The reporters quote the inhabitant of a nearby village, who said: “I counted at least 13 containers. They were transported on lorries. It was daytime when they arrived.” Asked how these men died, the villager responded: “We were told that they had suffocated in the containers, but some of the containers were splattered with blood.”

According to the report in Die Zeit, the local population was certain that the operation took place in the presence of American soldiers: “We enquired further. No one doubted that the Americans had taken part. Even at higher levels there are no doubts on this issue.”

Die Zeit, however, estimates the total of dead Taliban to be somewhat lower than the figure given in the Doran film.

Doran said that 8,000 Taliban surrendered in Konduz. He bases his figure on the statement given by the Uzbek commander who led the surrender negotiations. In an interview with the WSWS, Doran said: “8,000 surrendered to Amir Jahn, who negotiated the surrender deal.

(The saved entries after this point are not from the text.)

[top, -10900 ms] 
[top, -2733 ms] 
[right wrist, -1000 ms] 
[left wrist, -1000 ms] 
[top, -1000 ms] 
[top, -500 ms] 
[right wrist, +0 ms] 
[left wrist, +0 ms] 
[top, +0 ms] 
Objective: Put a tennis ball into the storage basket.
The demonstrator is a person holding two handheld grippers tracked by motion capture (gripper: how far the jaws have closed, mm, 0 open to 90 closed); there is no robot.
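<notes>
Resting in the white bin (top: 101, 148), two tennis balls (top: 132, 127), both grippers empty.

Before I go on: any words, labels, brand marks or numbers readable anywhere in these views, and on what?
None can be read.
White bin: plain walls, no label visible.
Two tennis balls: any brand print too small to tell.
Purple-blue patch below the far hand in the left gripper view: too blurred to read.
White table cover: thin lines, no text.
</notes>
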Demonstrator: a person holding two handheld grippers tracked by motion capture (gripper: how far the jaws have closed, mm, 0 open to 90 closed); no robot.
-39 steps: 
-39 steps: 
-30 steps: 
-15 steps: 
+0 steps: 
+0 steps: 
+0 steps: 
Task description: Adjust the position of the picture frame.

In the film he says he counted the prisoners one by one, and there were 8,000 of them. 470 went to Qala-i-Janghi. The assumption is that seven-and-a-half-thousand went from Qala-i-Janghi to Sheberghan, and the result of that transport was that, according to his words, “Just 3,015 are left. Where are the rest?”

According to the witnesses in the Doran film at least 1,500, but more likely up to 3,000, were massacred.

Die Zeit on the other hand speaks of “around 5,000 Taliban” who surrendered in Konduz, without accounting for the difference between their figure and that given by Doran. The paper estimates the number of victims at Qala-i-Janghi to be around 600, and the number of prisoners whose whereabouts remain unknown to be at least 1,000. The report concludes: “That a proportion of the 1,000 have disappeared, while others suffocated in the containers, is indisputable.”

At the same time, Die Zeit refers to a further slaughter involving the deaths of 570 Taliban. This “case of at the very least astonishingly ruthless conduct of war” actually took place in the town of Mazar-i-Sharif when it was occupied by troops of the Northern Alliance. Taliban fighters had hidden in the Sultan Rasia school in the middle of the town and were carrying out a bitter defence of their position. American air strikes were called in to break their resistance. After the action, the Red Cross collected a total of 570 corpses.

The various reports emerging from Afghanistan present a horrific picture of a ruthlessly conducted colonial war. These accounts contrast sharply with the official image projected by the Pentagon and the media, and indicate that the US military is guilty of major war crimes.

There are increasing demands for a full and independent investigation of what took place in Afghanistan. The Physicians for Human Rights is demanding that the mass graves be protected to ensure no evidence is removed from the site or destroyed. The United Nations has also taken up this demand. However, neither the Afghan government nor Washington has responded to these calls. The European parliament plans to discuss the issue at the beginning of July.